Copy nothing but the lines below running from the line containing "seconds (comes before" through the line containing "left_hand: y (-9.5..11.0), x", both end lines included.
[Given records — start]
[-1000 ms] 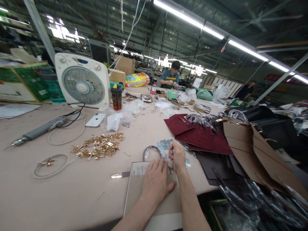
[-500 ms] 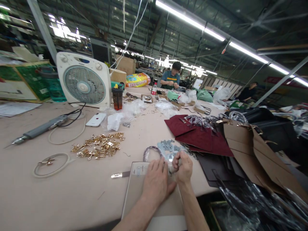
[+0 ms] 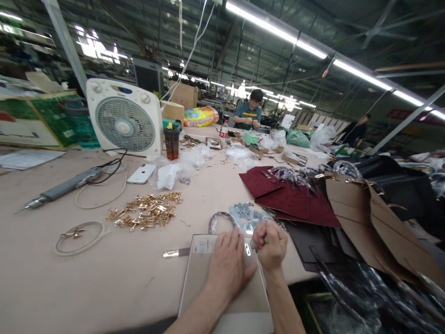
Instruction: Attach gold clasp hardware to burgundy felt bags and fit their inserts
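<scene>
A beige bag piece [image 3: 194, 283] with pale edging lies at the front of the table. My left hand [image 3: 227, 260] rests on it, palm down with fingers stretched out. Close to its right edge sits a small shiny metal plate [image 3: 247, 249] with slots. My right hand [image 3: 270, 243] is a closed fist beside that plate, wrapped round something greyish and mostly hidden by the fingers. From the left side of the bag piece sticks out a dark strap with a metal tip [image 3: 171, 254]. A plastic-wrapped handle [image 3: 217, 215] arches beyond its far edge.
Gold clasps [image 3: 148, 211] lie piled on the left, near a grey electric screwdriver [image 3: 69, 185] and a phone [image 3: 141, 174]. A fan [image 3: 124, 118] stands behind. Grey metal plates [image 3: 243, 213], maroon bag pieces [image 3: 292, 195] and brown bags [image 3: 347, 204] are rightward. A co-worker [image 3: 248, 111] sits opposite.
My right hand has shifted a little right, away from the left hand, and the small metal plate now shows between them. My left hand stays flat on the bag piece.
</scene>
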Motion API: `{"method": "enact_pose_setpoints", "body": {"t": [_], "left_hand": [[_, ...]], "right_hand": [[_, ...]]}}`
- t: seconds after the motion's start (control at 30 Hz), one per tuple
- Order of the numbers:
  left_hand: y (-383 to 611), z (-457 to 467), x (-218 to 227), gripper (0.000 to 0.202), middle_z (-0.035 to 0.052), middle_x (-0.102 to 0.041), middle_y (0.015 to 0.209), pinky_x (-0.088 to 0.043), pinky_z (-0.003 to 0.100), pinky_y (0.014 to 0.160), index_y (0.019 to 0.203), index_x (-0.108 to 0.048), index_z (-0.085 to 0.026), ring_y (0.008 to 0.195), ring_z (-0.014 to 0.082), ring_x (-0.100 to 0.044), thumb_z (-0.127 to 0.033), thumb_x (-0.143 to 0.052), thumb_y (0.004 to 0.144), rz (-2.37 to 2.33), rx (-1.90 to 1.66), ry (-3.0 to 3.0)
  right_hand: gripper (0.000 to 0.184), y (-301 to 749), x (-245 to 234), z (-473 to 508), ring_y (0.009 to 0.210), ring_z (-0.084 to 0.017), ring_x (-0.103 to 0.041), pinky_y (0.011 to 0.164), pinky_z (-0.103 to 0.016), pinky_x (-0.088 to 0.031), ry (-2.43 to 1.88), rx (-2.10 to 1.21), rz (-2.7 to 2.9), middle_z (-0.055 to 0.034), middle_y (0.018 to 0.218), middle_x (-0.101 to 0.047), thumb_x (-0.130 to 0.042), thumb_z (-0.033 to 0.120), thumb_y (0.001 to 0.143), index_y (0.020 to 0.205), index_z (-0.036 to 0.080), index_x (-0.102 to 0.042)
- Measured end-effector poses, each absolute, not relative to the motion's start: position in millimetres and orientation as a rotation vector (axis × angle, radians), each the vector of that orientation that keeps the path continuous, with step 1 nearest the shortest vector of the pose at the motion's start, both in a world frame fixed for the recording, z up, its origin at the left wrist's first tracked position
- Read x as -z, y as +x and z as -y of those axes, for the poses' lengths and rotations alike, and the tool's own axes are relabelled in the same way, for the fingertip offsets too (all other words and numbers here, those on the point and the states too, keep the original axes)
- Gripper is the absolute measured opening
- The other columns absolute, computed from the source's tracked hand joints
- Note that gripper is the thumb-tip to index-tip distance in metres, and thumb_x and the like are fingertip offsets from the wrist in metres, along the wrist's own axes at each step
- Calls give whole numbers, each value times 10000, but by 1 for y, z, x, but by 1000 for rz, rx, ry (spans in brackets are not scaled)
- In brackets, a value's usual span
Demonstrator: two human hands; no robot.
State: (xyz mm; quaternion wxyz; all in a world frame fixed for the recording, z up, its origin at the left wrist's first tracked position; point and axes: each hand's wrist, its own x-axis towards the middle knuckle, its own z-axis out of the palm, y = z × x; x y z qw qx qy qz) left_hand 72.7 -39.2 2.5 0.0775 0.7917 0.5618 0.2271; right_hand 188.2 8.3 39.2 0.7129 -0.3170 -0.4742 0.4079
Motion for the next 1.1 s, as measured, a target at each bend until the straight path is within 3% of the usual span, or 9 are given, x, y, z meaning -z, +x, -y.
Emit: {"method": "enact_pose_setpoints", "body": {"t": [0.1,0.37,0.5,0.6,0.77,0.93,1.1], "left_hand": [[72,40,-5,761,163,-463,1624,-299,552,1242,1496,-532,-148,1449,368,-463,-617,-624,904,-1679,-672,2367],[68,40,-8,760,182,-466,1617,-301,562,1251,1498,-507,-121,1457,379,-456,-590,-626,911,-1619,-708,2335],[37,42,-15,729,110,-472,1621,-373,501,1231,1537,-437,-192,1471,327,-437,-364,-716,886,-1526,-821,2374],[4,43,-21,553,84,-579,1514,-409,492,1209,1400,-571,-220,1429,305,-469,-267,-744,876,-1496,-859,2370],[-24,43,-13,302,49,-703,1305,-480,452,1133,1185,-703,-263,1261,244,-594,-261,-766,890,-1384,-971,2293],[-21,45,-3,337,28,-696,1310,-487,434,1105,1238,-711,-311,1239,234,-594,-304,-765,906,-1388,-1018,2266],[-17,42,-7,216,6,-700,1264,-507,421,1034,1190,-738,-350,1172,222,-605,-341,-661,988,-1471,-960,2275]], "right_hand": [[451,187,-47,-6,422,-95,-361,406,-218,-311,-663,-820,1054,58,503,-374,-581,433,982,594,220,-492],[463,189,-2,-18,381,-73,-318,365,-204,-247,-842,-986,1006,69,504,-406,-602,501,975,629,211,-496],[424,199,-2,-14,397,-72,-340,394,-193,-265,-707,-1018,841,71,523,-415,-619,487,963,661,205,-522],[425,202,-5,-13,408,-66,-339,416,-191,-285,-653,-1037,765,73,532,-417,-636,501,951,668,201,-531],[439,200,-13,-14,407,-64,-342,414,-193,-284,-699,-1052,717,77,548,-424,-647,534,941,681,204,-520],[380,190,-38,-8,424,-71,-384,399,-199,-287,-782,-1012,703,62,573,-459,-678,456,928,692,199,-527],[399,160,-51,1,406,-62,-346,407,-199,-286,-639,-1032,825,68,546,-418,-605,448,980,676,200,-535]]}}
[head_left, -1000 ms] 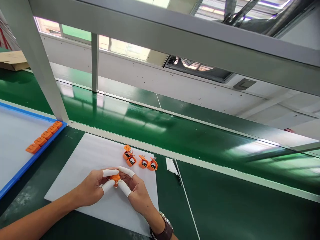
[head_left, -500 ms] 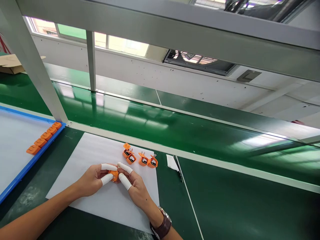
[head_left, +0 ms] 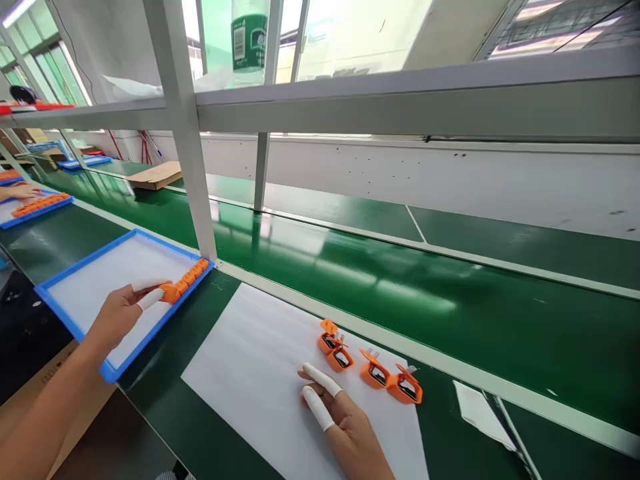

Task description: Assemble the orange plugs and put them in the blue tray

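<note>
My left hand (head_left: 124, 311) reaches into the blue-rimmed tray (head_left: 75, 326) at the left. Its capped thumb and forefinger pinch a closed orange part (head_left: 169, 292) at the near end of a row of closed orange parts (head_left: 191, 275) along the tray's right rim. My right hand (head_left: 338, 420) rests on the white foam sheet (head_left: 250, 380), fingers stretched out with white cots on two of them, holding nothing. Just beyond its fingertips lie several open orange plug housings (head_left: 370, 367) with metal prongs.
A grey frame post (head_left: 183, 133) stands at the tray's far corner. The green conveyor belt (head_left: 400, 280) runs behind. A second blue tray (head_left: 35, 208) with orange parts and another person's hand (head_left: 17, 192) lie far left. A white scrap (head_left: 480, 413) lies at right.
The view swung left. My left hand left the sheet and carried the orange part to the tray's row. My right hand let go and stayed on the sheet, open.
</note>
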Tool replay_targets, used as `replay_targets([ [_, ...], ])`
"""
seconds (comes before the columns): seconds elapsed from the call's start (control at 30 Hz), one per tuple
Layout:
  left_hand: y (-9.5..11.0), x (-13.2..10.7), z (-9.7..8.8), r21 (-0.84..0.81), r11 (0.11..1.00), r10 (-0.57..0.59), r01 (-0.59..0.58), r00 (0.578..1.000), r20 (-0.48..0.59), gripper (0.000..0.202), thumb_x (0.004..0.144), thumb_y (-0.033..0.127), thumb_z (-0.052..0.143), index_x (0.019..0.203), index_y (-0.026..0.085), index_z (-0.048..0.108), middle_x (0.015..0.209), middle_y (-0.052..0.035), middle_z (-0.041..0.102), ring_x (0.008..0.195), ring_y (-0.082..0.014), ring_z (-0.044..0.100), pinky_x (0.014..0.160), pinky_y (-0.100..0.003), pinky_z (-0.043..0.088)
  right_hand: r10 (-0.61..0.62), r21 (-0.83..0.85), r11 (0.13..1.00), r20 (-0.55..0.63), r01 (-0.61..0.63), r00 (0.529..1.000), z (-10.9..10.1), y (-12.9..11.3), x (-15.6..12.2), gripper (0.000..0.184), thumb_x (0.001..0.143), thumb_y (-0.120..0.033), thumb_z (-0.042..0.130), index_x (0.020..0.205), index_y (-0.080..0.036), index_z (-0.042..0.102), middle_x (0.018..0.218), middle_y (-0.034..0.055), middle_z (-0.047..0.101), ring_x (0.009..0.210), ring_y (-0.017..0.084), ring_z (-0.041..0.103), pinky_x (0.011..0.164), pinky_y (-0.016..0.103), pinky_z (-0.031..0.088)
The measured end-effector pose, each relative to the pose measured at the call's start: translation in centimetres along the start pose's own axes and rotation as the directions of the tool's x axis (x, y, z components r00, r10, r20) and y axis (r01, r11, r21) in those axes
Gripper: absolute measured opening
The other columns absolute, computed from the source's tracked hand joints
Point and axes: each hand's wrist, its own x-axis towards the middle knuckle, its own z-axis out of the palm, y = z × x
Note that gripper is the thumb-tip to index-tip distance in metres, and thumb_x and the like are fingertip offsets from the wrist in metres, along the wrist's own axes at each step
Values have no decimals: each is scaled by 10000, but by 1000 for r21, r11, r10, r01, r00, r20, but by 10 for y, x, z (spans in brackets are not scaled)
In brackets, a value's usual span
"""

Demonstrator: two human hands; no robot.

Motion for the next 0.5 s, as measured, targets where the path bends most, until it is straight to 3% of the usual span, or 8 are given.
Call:
replay_targets([
  [0.1, -38, 21, -25, 135, 975, -178, 177, 984, -6, 526, 714, 559, 755, 1118, 222, 757, 1264, -90, 713, 1289, -365, 547, 1103, -478, 416, 19, 4, 1000, -19, -19, 1000, 3, -2, 2, 482, 796, -517, 697, 1196, -248, 695, 1170, 112, 726, 1102, 304, 683, 972, 433, 579],
  [0.2, -62, 32, -24, 165, 970, -197, 181, 976, 89, 524, 709, 568, 744, 1104, 226, 769, 1282, -76, 704, 1252, -356, 579, 1058, -424, 457, 67, -13, 998, 5, -67, 998, 4, -11, 0, 492, 795, -514, 697, 1205, -243, 695, 1186, 115, 719, 1187, 311, 645, 1033, 428, 541],
  [0.37, -68, 37, -16, 162, 972, -188, 169, 976, 107, 560, 747, 562, 699, 1165, 191, 737, 1156, -80, 760, 1031, -323, 704, 986, -407, 497, 3, -87, 996, 2, -2, 1000, 3, -11, -1, 442, 810, -485, 688, 1177, -238, 710, 1214, 124, 705, 1110, 315, 684, 992, 439, 570],
  [0.43, -65, 35, -16, 161, 975, -172, 151, 977, 123, 544, 785, 530, 658, 1188, 171, 718, 1171, -93, 752, 1001, -303, 718, 977, -396, 505, -83, -145, 986, 17, 85, 996, 2, -7, -1, 377, 844, -445, 664, 1163, -249, 711, 1230, 118, 694, 1082, 303, 695, 955, 430, 593],
  [0.5, -58, 29, -16, 231, 967, -123, 107, 991, 56, 508, 815, 481, 616, 1205, 168, 704, 1167, -101, 750, 991, -293, 718, 936, -383, 526, -209, -213, 953, 57, 217, 976, 3, -5, -2, 306, 890, -380, 624, 1165, -266, 695, 1229, 103, 686, 1081, 276, 689, 925, 397, 605],
])
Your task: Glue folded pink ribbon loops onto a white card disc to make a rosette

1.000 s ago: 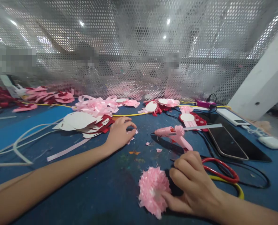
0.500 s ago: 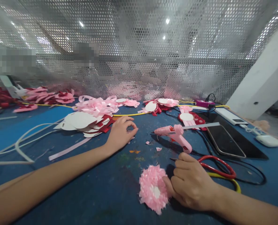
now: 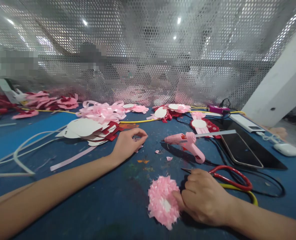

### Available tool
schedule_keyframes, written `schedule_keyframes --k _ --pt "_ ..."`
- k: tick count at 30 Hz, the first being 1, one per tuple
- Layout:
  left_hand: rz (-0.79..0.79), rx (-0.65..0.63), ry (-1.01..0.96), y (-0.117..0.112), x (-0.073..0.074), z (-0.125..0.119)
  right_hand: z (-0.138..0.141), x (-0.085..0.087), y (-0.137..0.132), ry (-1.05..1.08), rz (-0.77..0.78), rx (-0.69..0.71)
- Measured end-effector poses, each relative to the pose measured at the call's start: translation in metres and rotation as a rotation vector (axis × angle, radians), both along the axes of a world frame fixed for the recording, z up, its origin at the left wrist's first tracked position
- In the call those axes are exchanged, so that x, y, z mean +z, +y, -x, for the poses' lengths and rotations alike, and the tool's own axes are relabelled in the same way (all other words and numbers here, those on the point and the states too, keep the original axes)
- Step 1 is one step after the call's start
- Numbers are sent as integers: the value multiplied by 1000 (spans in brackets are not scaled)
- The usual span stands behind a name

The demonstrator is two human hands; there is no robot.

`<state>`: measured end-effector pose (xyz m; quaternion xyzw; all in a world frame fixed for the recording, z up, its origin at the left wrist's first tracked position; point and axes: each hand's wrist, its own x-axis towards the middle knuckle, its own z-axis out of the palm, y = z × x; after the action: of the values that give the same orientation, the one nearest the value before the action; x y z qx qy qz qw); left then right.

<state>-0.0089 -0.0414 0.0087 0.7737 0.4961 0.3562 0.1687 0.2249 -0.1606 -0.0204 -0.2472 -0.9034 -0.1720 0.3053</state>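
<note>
Shredded pink ribbon surrounds a white centre on the ribbon rosette (image 3: pixel 158 201) at the front of the table. My right hand (image 3: pixel 204 200) is closed at its right edge, with the thumb against the petals. Scissors with red and yellow handles (image 3: pixel 234 178) lie partly beneath that hand. My left hand (image 3: pixel 126 143) rests farther back, thumb and fingertips pinched together; anything between them is too small to make out. Beside it is a stack of white card pieces (image 3: pixel 84 128) with dark red ribbon ends. A pink glue gun (image 3: pixel 184 140) lies between the hands, holding a glue stick.
Pink ribbon loops (image 3: pixel 103 111) are heaped behind the cards. Red and pink rosettes with white discs (image 3: pixel 199 124) lie along the back. A phone (image 3: pixel 241 150), a black tablet (image 3: pixel 270 160) and cables occupy the right. A perforated metal screen (image 3: pixel 148 66) borders the table.
Both hands stay almost in place. The left thumb and fingertips are slightly closer together; the rosette has not visibly moved.
</note>
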Motion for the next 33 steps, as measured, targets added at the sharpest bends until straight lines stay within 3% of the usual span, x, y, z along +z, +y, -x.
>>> schedule_keyframes --k 6,14,22,28,33 --pt "104 15 -78 0 -1 0 1 1 0 6 -14 5" --pt "130 13 -115 0 0 1 -2 1 -1 -94 77 37" --pt "149 7 -166 2 -5 2 -6 5 0 -142 120 -42" --pt "123 6 -135 3 -4 2 -8 -7 1 -22 133 -116" --pt "26 -2 -112 4 -3 3 -11 -10 0 -113 62 -176"
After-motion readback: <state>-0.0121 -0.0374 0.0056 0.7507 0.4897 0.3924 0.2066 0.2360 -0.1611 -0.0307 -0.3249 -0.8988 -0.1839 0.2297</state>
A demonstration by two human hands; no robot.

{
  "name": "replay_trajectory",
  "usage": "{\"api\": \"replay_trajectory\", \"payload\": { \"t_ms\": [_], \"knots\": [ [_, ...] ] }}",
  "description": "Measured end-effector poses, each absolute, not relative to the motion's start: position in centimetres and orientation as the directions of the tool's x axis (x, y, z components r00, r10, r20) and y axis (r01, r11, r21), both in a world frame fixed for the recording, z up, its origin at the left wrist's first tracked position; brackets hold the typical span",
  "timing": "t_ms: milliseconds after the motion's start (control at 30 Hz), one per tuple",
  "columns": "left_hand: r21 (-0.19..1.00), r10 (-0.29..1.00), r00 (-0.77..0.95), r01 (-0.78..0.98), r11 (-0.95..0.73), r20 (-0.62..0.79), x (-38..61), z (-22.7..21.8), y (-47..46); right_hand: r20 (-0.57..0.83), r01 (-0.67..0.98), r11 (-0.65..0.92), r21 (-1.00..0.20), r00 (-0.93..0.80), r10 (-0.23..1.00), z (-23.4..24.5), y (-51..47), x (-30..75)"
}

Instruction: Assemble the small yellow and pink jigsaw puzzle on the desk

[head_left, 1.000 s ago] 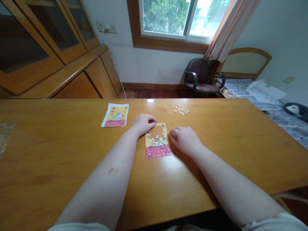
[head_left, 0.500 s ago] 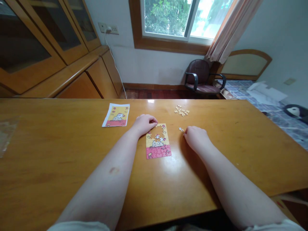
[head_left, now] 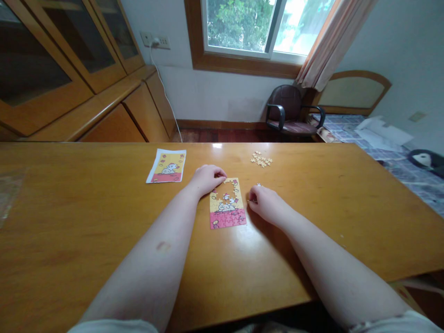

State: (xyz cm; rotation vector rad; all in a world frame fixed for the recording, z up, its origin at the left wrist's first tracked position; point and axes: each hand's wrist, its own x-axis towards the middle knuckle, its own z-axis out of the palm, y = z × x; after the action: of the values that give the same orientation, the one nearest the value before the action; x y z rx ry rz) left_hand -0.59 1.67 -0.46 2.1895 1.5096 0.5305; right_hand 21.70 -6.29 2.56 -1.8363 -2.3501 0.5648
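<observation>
A partly assembled jigsaw puzzle (head_left: 228,217) with a white cartoon animal on yellow and pink lies flat on the table, with a gap in its upper middle. My left hand (head_left: 209,178) rests at its upper left corner, fingers curled and thumb against the edge; the fingertips are partly hidden. Just right of the puzzle, my right hand (head_left: 265,201) is closed in a pinch on a small puzzle piece (head_left: 250,200), mostly covered by the fingers. Another loose piece (head_left: 259,185) shows just behind that hand. Farther back lies a pile of puzzle pieces (head_left: 262,160), plain side up.
A reference picture (head_left: 169,166) of the same animal lies left of my left hand. Clear plastic (head_left: 10,194) is at the table's left side. Beyond the wooden table (head_left: 104,208) stand a chair (head_left: 287,108), a cabinet (head_left: 114,111) and a bed (head_left: 350,132).
My right hand has moved left and slightly nearer, to the puzzle's right edge, leaving a loose piece behind it. The left hand stays at the puzzle's corner.
</observation>
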Motion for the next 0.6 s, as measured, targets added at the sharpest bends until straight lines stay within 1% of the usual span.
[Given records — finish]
> [Response area]
seconds (comes before the columns): seconds elapsed from the call's start (control at 30 Hz), one per tuple
Layout:
  left_hand: y (-9.5..11.0), x (-13.2..10.7), z (-9.7..8.8), r21 (-0.84..0.81), r11 (0.11..1.00), r10 (-0.57..0.59), r01 (-0.59..0.58), r00 (0.578..1.000), r20 (-0.48..0.59), gripper (0.000..0.202), thumb_x (0.004..0.144), thumb_y (-0.033..0.127), thumb_z (-0.052..0.143), index_x (0.019..0.203), index_y (-0.026..0.085), index_z (-0.048..0.108), middle_x (0.015..0.209), middle_y (-0.052..0.035), middle_z (-0.041..0.102), ring_x (0.008..0.195), ring_y (-0.082..0.014), ring_z (-0.044..0.100), pinky_x (0.014..0.160), pinky_y (-0.100..0.003), pinky_z (-0.043..0.088)

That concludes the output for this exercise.